● **What is being asked**:
Restate the whole listing word for word, missing no line.

● **Data to process**:
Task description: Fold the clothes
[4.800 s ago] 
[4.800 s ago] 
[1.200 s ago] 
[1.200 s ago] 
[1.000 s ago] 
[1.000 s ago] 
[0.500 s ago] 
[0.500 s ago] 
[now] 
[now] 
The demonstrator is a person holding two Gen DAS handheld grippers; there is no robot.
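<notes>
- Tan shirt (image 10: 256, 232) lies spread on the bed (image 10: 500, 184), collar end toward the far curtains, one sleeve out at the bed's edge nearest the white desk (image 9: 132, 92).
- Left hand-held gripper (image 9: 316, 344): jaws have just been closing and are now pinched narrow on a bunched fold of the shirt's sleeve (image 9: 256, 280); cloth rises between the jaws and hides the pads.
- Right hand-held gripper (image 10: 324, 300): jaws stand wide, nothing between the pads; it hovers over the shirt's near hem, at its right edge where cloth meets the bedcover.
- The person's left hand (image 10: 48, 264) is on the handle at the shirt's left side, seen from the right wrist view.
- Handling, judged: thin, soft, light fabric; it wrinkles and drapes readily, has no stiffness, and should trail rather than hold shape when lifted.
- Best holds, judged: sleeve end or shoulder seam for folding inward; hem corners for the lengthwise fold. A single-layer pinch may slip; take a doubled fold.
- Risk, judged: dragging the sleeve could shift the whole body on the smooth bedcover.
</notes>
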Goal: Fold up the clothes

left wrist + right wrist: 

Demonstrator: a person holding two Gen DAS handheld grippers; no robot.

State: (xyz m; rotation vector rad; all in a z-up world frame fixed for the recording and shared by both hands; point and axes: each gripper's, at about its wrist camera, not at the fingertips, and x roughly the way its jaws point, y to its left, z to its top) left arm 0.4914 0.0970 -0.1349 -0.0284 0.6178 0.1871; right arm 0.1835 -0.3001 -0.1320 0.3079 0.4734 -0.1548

● **Answer section**:
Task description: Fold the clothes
[4.800 s ago] 
[4.800 s ago] 
[1.200 s ago] 
[1.200 s ago] 
[1.000 s ago] 
[1.000 s ago] 
[0.500 s ago] 
[0.500 s ago] 
[now] 
[now] 
The demonstrator is a person holding two Gen DAS handheld grippers; there is no robot.
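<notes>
- Tan shirt (image 10: 256, 232) lies spread on the bed (image 10: 500, 184), collar end toward the far curtains, one sleeve out at the bed's edge nearest the white desk (image 9: 132, 92).
- Left hand-held gripper (image 9: 316, 344): jaws have just been closing and are now pinched narrow on a bunched fold of the shirt's sleeve (image 9: 256, 280); cloth rises between the jaws and hides the pads.
- Right hand-held gripper (image 10: 324, 300): jaws stand wide, nothing between the pads; it hovers over the shirt's near hem, at its right edge where cloth meets the bedcover.
- The person's left hand (image 10: 48, 264) is on the handle at the shirt's left side, seen from the right wrist view.
- Handling, judged: thin, soft, light fabric; it wrinkles and drapes readily, has no stiffness, and should trail rather than hold shape when lifted.
- Best holds, judged: sleeve end or shoulder seam for folding inward; hem corners for the lengthwise fold. A single-layer pinch may slip; take a doubled fold.
- Risk, judged: dragging the sleeve could shift the whole body on the smooth bedcover.
</notes>
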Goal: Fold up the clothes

left wrist + right wrist: 

Demonstrator: a person holding two Gen DAS handheld grippers; no robot.

State: (xyz m; rotation vector rad; all in a z-up world frame fixed for the recording and shared by both hands; point and axes: each gripper's, at about its wrist camera, not at the fingertips, and x roughly the way its jaws point, y to its left, z to its top) left arm 0.4914 0.0970 -0.1349 -0.0284 0.6178 0.1871; right arm 0.1835 -0.3001 -0.1320 0.3079 0.4734 -0.1548

There is nothing more to this exercise.